Kimi K2.5 is a multimodal model developed by Moonshot AI that was trained using “early vision fusion” whereby text and image data was used for training from an early stage of training.
- Its transformer backbone is Kimi K2,1 a MOE model with 1.04 parameters, 32 billion active.

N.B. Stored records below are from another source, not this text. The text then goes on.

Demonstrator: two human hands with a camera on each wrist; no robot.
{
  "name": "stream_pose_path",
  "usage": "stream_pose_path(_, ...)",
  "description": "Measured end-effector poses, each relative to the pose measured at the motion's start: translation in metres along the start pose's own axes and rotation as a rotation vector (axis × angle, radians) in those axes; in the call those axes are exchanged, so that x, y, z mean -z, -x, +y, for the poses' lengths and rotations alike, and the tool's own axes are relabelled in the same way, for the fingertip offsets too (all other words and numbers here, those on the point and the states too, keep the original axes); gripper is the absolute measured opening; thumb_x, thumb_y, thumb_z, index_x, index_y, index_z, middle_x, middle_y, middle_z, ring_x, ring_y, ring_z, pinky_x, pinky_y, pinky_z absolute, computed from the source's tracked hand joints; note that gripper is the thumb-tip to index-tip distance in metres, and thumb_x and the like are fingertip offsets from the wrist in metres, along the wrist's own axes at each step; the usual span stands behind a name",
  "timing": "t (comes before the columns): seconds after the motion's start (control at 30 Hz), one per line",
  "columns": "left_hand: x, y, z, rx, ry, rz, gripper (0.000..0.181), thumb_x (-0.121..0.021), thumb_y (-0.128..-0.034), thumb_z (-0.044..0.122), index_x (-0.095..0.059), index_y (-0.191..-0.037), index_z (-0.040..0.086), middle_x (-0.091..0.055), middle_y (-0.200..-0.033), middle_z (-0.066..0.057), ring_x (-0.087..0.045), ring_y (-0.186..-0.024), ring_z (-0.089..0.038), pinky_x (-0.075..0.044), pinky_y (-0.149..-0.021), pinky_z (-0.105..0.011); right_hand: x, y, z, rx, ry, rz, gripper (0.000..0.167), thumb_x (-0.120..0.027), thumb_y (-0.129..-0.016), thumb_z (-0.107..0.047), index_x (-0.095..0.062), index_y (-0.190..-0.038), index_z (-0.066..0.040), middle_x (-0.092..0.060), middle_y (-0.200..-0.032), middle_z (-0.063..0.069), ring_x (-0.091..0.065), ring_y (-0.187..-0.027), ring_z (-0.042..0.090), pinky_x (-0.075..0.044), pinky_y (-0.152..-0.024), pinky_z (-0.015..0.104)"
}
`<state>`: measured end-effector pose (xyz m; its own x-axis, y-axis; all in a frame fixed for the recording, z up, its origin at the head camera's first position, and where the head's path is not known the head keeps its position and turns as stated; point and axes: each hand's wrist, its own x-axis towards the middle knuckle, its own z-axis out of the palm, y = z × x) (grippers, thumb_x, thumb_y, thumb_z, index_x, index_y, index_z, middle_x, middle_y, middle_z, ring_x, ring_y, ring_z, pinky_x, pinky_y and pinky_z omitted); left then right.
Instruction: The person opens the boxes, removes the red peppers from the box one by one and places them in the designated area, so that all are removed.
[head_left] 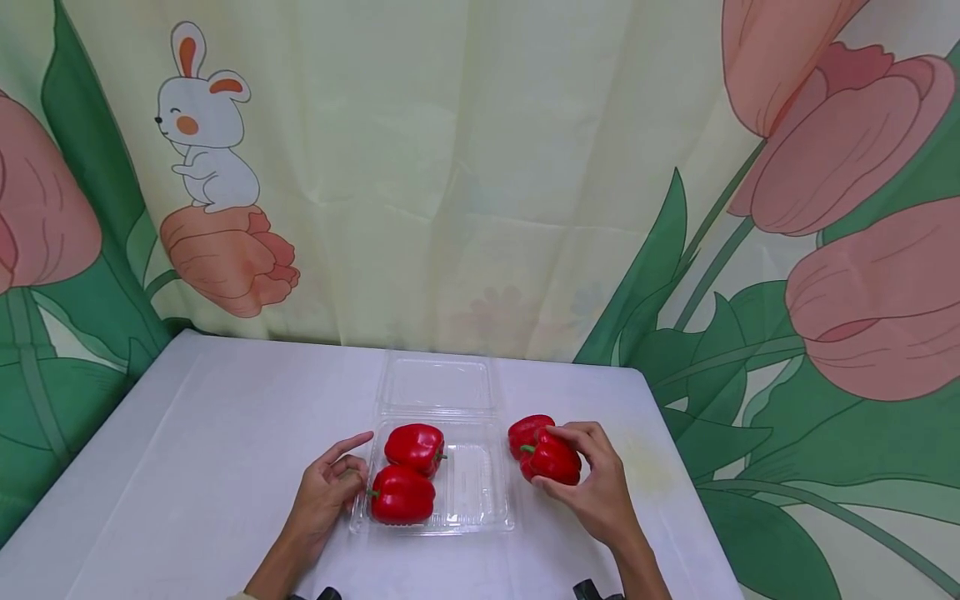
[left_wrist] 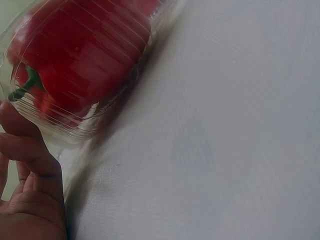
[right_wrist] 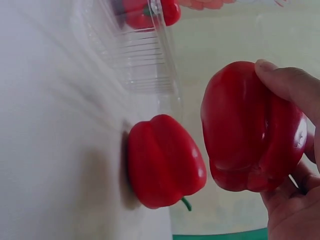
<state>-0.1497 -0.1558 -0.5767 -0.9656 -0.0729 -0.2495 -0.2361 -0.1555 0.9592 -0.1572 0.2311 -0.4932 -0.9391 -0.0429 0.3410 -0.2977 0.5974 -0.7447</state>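
My right hand (head_left: 600, 483) grips a red bell pepper (right_wrist: 252, 132), thumb and fingers on opposite sides, lifted off the table in the right wrist view. Close by, another red bell pepper (right_wrist: 165, 162) lies on the table, partly hidden behind the held one in the head view. A clear plastic clamshell box (head_left: 472, 492) lies open in the middle. Two red bell peppers sit in its left half, one farther back (head_left: 414, 448) and one nearer (head_left: 402, 496). Beside the box's left rim is my left hand (head_left: 324, 492), fingers loosely bent, index more extended; fingertips appear to touch the rim.
The box's transparent lid (head_left: 437, 385) lies folded back toward the rear edge. A white-covered table (head_left: 187, 467) carries everything. Behind it hangs a curtain (head_left: 465, 167) printed with a rabbit and tulips. Dark pieces of the wrist gear (head_left: 588, 589) show at the bottom edge.
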Motion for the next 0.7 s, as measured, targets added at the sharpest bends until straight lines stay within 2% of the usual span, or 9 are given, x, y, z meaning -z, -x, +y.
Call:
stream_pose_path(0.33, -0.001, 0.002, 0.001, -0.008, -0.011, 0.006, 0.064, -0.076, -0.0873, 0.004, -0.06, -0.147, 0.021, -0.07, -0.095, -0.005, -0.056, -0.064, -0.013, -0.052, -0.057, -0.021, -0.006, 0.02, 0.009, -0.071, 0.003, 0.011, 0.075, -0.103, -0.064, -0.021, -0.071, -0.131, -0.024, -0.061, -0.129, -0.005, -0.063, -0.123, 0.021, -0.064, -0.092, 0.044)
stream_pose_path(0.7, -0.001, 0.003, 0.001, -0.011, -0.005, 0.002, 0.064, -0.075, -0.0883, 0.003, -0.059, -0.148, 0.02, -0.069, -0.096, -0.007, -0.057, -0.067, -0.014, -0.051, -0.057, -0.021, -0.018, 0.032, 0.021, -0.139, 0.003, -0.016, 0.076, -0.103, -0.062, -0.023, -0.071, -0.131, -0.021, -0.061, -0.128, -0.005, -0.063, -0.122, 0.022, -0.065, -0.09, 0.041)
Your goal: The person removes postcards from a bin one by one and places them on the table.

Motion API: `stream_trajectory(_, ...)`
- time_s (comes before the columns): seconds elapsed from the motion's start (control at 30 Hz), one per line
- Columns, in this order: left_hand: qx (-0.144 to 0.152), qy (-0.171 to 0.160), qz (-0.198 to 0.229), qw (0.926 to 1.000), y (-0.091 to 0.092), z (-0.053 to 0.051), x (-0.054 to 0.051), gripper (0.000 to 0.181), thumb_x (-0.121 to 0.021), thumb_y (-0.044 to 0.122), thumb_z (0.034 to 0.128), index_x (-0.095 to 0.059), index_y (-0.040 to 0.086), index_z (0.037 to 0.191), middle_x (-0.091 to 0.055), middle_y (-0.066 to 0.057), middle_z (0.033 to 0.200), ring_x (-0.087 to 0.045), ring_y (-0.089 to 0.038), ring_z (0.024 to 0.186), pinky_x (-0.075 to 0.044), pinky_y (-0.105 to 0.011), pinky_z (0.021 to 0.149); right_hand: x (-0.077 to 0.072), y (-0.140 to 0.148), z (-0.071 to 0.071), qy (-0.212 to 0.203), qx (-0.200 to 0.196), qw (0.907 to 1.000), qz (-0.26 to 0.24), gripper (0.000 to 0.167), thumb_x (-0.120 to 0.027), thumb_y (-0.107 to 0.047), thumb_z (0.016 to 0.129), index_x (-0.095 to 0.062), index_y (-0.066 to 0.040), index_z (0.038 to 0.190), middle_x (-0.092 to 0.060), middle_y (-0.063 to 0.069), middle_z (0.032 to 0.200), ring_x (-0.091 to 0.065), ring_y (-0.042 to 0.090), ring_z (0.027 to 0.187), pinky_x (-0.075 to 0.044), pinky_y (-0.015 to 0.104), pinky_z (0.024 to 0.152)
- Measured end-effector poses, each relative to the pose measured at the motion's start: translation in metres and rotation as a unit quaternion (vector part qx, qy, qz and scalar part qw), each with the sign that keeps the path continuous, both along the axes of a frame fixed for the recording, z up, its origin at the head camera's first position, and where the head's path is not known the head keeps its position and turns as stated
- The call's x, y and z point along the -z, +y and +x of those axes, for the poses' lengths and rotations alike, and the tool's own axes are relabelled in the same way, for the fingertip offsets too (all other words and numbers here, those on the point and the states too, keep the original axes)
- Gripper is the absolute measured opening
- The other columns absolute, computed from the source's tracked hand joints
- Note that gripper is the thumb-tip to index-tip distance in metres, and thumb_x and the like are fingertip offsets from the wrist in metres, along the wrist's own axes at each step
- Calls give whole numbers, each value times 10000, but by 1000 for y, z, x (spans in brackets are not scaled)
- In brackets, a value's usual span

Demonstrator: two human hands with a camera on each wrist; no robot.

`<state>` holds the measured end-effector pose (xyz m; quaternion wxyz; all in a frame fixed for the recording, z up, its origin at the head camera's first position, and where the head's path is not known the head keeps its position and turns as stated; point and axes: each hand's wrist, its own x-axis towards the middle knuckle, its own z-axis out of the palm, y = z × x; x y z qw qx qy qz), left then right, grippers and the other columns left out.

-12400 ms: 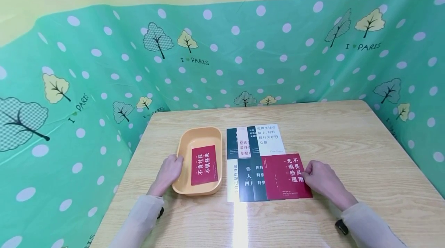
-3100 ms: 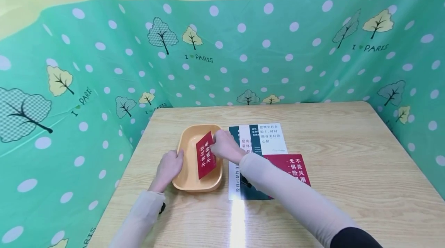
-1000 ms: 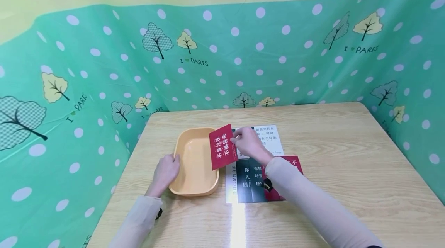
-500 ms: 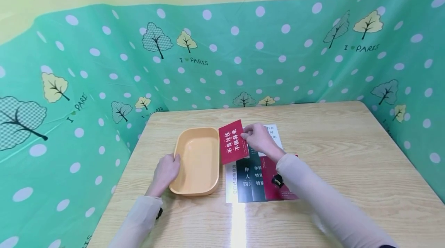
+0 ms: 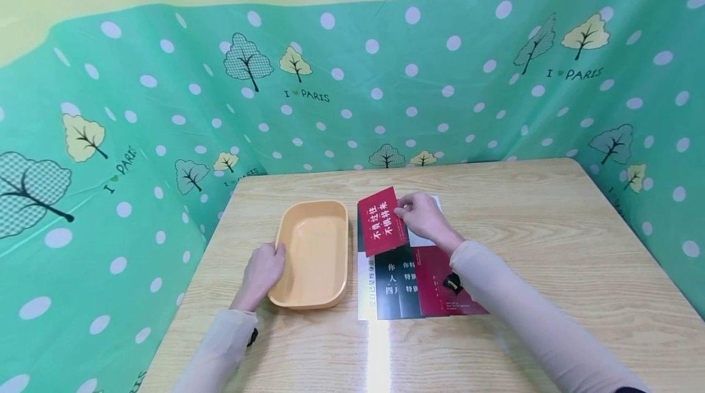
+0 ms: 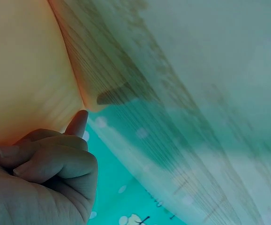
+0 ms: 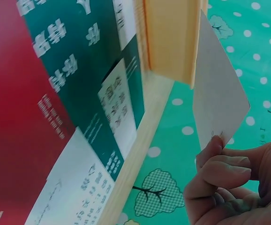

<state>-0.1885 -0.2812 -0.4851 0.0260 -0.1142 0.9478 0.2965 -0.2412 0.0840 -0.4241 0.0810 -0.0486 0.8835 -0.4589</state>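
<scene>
My left hand (image 5: 264,273) grips the left rim of a pale orange plastic basin (image 5: 313,264), whose inside is bare. In the left wrist view its curled fingers (image 6: 56,159) lie against the basin wall (image 6: 27,70). My right hand (image 5: 424,217) pinches the right edge of a red card (image 5: 380,221) with white lettering. The card is raised and tilted over the upper left of the laid-out cards. Its plain pale back (image 7: 217,89) faces the right wrist camera. Below lie overlapping cards in two rows, among them a dark green card (image 5: 388,301) and another red card (image 5: 432,286).
A light wood-grain table (image 5: 529,221) carries everything. To the basin's right lie the cards, partly covered by my right forearm (image 5: 529,307). A green dotted cloth (image 5: 380,81) with tree prints encloses the table's back and sides.
The red card lay in the basin earlier. My right hand has lifted it out and carried it right, over the laid-out cards. My left hand has stayed on the basin rim.
</scene>
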Motion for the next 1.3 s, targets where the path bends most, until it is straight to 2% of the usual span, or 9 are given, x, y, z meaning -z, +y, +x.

- Its vision encoder is MoonViT-3D
Transformer / backbone
Its transformer backbone is a DeepSeek-V3-like 1.04 trillion parameter MOE organized as follows:1
- 61 layers
- 1.04T parameters
- 32.6B active parameters
- 384 total experts
- 8 active experts per token
- 1 shared expert
- 64 attention heads
- 1 dense layer
Vision encoder
Kimi K2.5 uses the MoonViT-3D vision transformer which is organized as follows:2
- 27 layers
- 1152 model dimension
- 4304 intermediate size
- 16 attention heads
- 14x14 patches
This comes out to around 425 million parameters on top of the 1.04 trillion.
Training infrastructure
From the Kimi K2.5 technical report:3
Kimi K2.5 is trained on NVIDIA H800 GPU clusters with 8×400 Gbps RoCE interconnects across nodes. We employ a flexible parallelism strategy combining 16-way Pipeline Parallelism (PP) with virtual stages, 16-way Expert Parallelism (EP), and ZeRO-1 Data Parallelism , enabling training on any number of nodes that is a multiple of 32. EP all-to-all communication is overlapped with computation under interleaved 1F1B scheduling. To fit activations within GPU memory constraints, we apply selective recomputation for LayerNorm, SwiGLU, and MLA up-projections, compress insensitive activations to FP8-E4M3, and offload remaining activations to CPU with overlapped streaming.